Join us for Coffee & Conversation with Ryan Ward, Saturday, October 22nd, 10:30 am.
We are all in the Hall of Mirrors—the Funhouse…is there a way out?
Ring toss. Whac-A-Mole. Skee-ball. Hot Shot. Water guns. Guess-my-weight. These were the classics. These were how Ryan Ward earned his first paycheck. At a certain point, outside of the obvious perils of the job, Ward began to ask himself: What exactly happens at an amusement park? He defines it as one giant social and psychological experiment where we enter into an unwritten agreement to suspend disbelief. It is a place where we form groups and watch one another willingly act out fantastical stories for pleasure, a chance to escape established reality, or simply a chance to win. A place where fact and fiction become one, and we don’t really care. Glossy, colorful, tasty things are for sale, and we are along for the ride.

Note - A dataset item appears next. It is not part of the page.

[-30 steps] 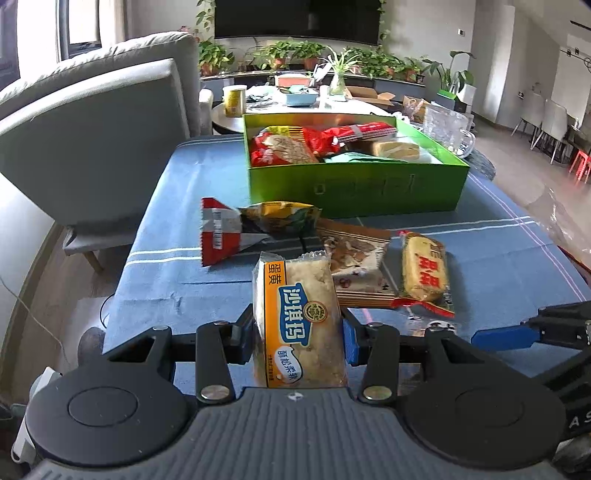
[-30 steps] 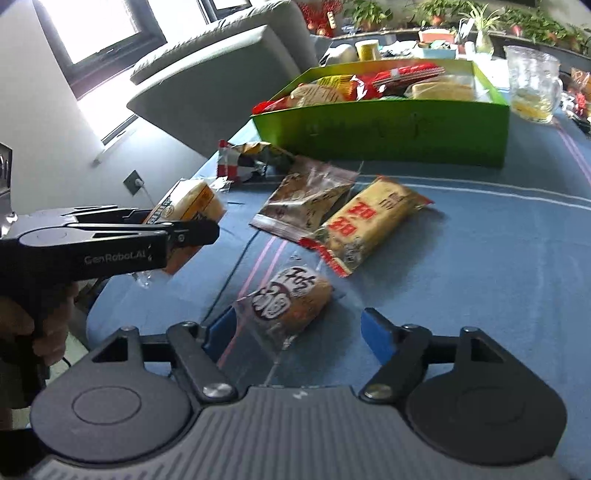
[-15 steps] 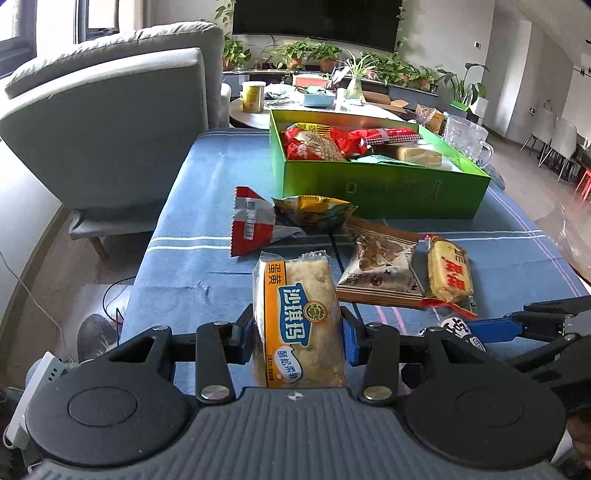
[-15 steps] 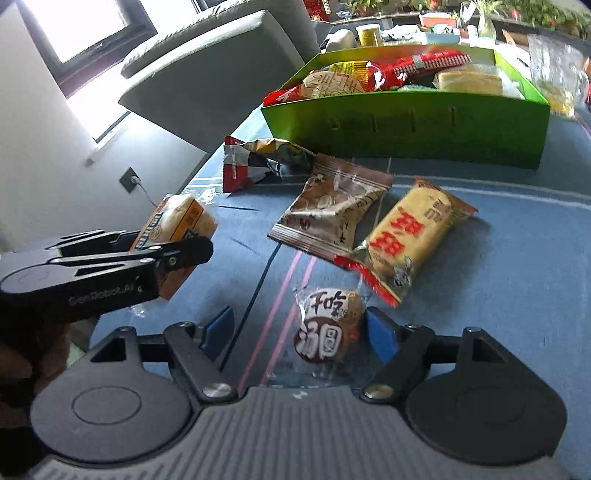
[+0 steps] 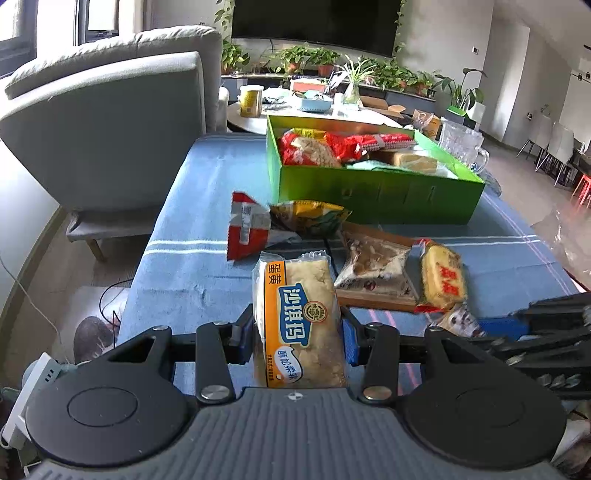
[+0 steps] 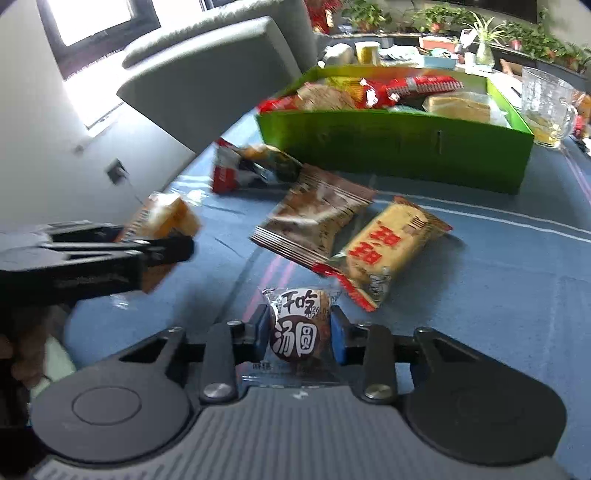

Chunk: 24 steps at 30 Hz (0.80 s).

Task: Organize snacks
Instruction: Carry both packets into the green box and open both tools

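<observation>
Living room, daylit. Grey upholstered armchair (image 5: pixel 110 122) at left of frame, standing beside the blue-clothed counter (image 5: pixel 192 221); its wooden leg visible on the wood-tone floor (image 5: pixel 48 266). Bright window (image 6: pixel 96 22) at upper left of the right wrist view, dark frame, strong glare on the pale wall (image 6: pixel 44 122) below; a wall socket (image 6: pixel 116 171) sits low on that wall. Large dark screen (image 5: pixel 314 26) on the far wall, top centre. A row of potted plants (image 5: pixel 369 66) runs along a low ledge beneath it. Round white table (image 5: pixel 295 114) behind, cluttered. White chairs (image 5: pixel 557 147) at far right on a glossy pale floor. A white cable (image 5: pixel 33 302) trails across the floor at lower left.
</observation>
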Motion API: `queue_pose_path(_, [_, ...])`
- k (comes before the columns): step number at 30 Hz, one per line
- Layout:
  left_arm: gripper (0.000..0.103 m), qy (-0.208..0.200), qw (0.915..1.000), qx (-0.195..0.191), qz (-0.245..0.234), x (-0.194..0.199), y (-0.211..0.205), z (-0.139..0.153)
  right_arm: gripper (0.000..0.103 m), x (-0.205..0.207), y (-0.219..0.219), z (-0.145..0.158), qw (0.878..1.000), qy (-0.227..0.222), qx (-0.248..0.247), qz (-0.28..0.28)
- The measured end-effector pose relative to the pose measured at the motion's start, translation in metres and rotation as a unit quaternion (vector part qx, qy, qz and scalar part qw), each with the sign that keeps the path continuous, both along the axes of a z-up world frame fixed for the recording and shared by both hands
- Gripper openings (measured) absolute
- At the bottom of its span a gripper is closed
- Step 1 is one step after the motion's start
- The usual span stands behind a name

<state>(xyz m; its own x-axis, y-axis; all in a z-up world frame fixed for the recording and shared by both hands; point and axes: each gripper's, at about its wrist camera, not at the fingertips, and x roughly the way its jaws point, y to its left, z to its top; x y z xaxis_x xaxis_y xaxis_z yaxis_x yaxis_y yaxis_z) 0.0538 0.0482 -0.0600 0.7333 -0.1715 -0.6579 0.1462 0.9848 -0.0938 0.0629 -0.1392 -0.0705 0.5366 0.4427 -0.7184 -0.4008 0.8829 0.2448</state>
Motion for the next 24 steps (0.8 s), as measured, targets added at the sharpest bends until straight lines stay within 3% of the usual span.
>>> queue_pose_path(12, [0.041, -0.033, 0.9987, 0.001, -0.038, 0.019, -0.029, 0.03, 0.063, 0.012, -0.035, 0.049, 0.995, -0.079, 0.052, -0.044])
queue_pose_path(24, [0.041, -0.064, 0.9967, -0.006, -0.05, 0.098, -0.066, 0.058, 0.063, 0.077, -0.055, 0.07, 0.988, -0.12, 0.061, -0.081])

Ryan Ward likens the amusement park to our lives unfolding through the news, politics, social media, and, increasingly, firsthand experience. How we strain our eyes to identify truth from a lie, a good-faith intention from manipulation, an honest gesture from pure fabrication, yet these become more and more out of focus. We are in the Hall of Mirrors—the Funhouse…is there a way out?

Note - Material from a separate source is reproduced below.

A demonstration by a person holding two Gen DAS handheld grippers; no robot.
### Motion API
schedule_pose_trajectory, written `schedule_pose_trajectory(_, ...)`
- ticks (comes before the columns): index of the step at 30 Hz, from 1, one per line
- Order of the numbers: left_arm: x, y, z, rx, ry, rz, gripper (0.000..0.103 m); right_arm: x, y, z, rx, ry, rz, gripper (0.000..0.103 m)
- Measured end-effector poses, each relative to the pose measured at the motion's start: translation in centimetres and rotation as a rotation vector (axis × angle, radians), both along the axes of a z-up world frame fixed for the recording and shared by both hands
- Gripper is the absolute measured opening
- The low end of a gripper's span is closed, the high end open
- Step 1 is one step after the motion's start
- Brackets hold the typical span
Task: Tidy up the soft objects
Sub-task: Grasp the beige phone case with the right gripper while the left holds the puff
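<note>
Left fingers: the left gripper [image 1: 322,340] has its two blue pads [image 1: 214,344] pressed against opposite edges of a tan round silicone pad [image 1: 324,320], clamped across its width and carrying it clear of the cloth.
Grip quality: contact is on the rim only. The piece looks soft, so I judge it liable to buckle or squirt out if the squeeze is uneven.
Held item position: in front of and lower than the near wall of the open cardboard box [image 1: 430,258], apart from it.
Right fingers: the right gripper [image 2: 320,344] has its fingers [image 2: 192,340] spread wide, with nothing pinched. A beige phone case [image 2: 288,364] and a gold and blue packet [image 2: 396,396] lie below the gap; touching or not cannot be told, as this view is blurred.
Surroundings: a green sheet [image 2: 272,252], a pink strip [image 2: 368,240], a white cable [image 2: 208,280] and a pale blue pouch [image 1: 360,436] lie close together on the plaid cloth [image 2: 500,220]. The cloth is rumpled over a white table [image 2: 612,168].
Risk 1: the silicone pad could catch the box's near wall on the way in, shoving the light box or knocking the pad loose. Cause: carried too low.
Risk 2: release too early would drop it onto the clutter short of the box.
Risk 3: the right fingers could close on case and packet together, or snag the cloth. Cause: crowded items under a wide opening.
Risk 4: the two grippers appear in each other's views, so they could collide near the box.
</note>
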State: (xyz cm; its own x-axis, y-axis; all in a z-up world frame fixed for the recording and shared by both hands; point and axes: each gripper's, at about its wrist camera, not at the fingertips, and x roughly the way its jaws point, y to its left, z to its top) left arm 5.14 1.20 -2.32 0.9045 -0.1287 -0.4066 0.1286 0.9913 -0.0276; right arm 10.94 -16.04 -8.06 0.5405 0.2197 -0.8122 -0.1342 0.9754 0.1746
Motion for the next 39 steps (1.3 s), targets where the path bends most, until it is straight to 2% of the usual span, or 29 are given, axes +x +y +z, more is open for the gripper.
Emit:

Ryan Ward is the Curator of The Maslow Collection in Scranton, Pennsylvania. He has curated numerous exhibitions including, “Forming The Maslow Collection: A Reflection on the NYC Art Scene in the 80s and 90s,” “SLUFF: Visual Essays on Gilberton, PA by Alex Roth,” “MAKE, BELIEVE: The Maslow Collection and the Moving Image,” and “CO-OPTIC: Philadelphia-based Painters at Shepherd University.” As Exhibition Director of Test Pattern Gallery, he organized diverse exhibitions of local and international artists. Ward holds an MFA from the Pennsylvania Academy of the Fine Arts. His own work explores the malleability of history through painting and installation. As the recipient of the 2014 Murray Dessner Memorial Travel Prize, he executed an in-depth investigation of curatorial methods employed at American historical sites. This research has led to various lectures as well as recent solo and group exhibitions in Pennsylvania, New Jersey, New York, West Virginia, New Mexico, and Italy. Ward has taught at Studio Arts College International in Florence, Italy, and currently teaches drawing and painting at Marywood University.